CUDA + Intel C/C++ 9.0 in the same binary?

I’ve been trying to compile a benchmark code with CUDA and the Intel C/C++ compiler V9.0, and have not managed to get anything working yet. The produced binaries segfault immediately on startup before main() even gets entered.

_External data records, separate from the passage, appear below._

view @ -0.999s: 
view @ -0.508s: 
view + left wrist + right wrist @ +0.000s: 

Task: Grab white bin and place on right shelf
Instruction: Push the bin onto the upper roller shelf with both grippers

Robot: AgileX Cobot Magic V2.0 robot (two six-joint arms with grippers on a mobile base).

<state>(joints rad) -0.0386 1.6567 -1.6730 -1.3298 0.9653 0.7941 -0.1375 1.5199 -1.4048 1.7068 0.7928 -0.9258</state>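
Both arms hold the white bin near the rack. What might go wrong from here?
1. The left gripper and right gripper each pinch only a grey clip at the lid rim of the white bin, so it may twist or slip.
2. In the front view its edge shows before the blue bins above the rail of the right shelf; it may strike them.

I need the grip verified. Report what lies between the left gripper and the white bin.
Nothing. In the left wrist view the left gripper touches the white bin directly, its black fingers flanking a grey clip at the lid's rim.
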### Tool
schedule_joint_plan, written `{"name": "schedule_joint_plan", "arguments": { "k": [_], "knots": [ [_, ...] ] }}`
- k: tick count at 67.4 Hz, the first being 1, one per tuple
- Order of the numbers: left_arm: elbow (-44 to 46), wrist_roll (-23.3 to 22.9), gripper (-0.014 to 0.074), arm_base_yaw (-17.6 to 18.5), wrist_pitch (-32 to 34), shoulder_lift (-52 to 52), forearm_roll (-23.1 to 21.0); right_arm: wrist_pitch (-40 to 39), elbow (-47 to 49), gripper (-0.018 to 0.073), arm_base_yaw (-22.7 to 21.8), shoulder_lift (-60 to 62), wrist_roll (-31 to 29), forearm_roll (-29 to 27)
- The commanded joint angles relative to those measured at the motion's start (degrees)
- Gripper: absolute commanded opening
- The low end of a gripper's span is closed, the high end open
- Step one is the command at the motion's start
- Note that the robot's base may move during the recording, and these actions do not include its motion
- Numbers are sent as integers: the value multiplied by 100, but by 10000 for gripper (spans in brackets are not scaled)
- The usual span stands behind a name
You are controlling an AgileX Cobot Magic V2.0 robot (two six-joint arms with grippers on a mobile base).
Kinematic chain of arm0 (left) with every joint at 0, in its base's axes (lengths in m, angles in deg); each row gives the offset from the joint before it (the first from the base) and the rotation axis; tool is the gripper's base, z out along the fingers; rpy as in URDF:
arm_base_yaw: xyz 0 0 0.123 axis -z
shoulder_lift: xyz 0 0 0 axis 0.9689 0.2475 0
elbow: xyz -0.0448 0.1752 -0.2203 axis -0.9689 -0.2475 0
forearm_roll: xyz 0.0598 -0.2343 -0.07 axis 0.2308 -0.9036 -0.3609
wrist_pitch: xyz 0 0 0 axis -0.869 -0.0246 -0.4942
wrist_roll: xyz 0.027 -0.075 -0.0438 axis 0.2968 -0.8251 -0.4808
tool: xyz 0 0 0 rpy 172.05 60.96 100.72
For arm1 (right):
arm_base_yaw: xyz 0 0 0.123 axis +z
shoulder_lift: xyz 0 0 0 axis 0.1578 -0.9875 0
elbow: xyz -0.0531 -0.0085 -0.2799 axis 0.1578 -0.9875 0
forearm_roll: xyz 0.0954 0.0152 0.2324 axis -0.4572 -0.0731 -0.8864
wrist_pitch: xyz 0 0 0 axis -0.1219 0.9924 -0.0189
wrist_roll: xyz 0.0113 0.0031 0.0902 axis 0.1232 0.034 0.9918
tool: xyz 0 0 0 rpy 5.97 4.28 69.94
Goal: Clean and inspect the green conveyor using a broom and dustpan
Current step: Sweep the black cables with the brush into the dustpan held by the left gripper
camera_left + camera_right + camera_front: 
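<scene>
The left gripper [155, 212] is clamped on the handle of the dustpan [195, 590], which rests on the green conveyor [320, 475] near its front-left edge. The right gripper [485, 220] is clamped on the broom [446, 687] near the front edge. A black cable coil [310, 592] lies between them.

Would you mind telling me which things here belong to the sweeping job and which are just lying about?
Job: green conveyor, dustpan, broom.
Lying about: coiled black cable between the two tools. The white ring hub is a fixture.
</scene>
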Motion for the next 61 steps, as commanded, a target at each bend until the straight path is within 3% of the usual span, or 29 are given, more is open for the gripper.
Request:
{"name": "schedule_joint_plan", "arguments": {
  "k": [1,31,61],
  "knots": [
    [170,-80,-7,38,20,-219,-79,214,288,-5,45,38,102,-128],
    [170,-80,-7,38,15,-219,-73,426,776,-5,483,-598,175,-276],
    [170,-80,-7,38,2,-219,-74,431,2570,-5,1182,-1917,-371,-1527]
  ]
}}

I’ve compiled with -shared, and with -i-static, and various other permutations to see if it has anything to do with the Intel libraries, but all appearances seem to indicate that this is not the case. ‘ldd’ gives me the following information:

% ldd cuenergy

        libcuda.so => /usr/local/lib/libcuda.so (0x00e78000)

        libcudart.so => /usr/local/lib/libcudart.so (0x00d42000)

        libm.so.6 => /lib/tls/libm.so.6 (0x00b9c000)

        libc.so.6 => /lib/tls/libc.so.6 (0x008f4000)

        libdl.so.2 => /lib/libdl.so.2 (0x00fe5000)

        libptxcomp.so => /usr/local/lib/libptxcomp.so (0x00528000)

        libpthread.so.0 => /lib/tls/libpthread.so.0 (0x00af8000)

        libstdc++.so.6 => /usr/lib/libstdc++.so.6 (0x003fa000)

        libgcc_s.so.1 => /lib/libgcc_s.so.1 (0x003b4000)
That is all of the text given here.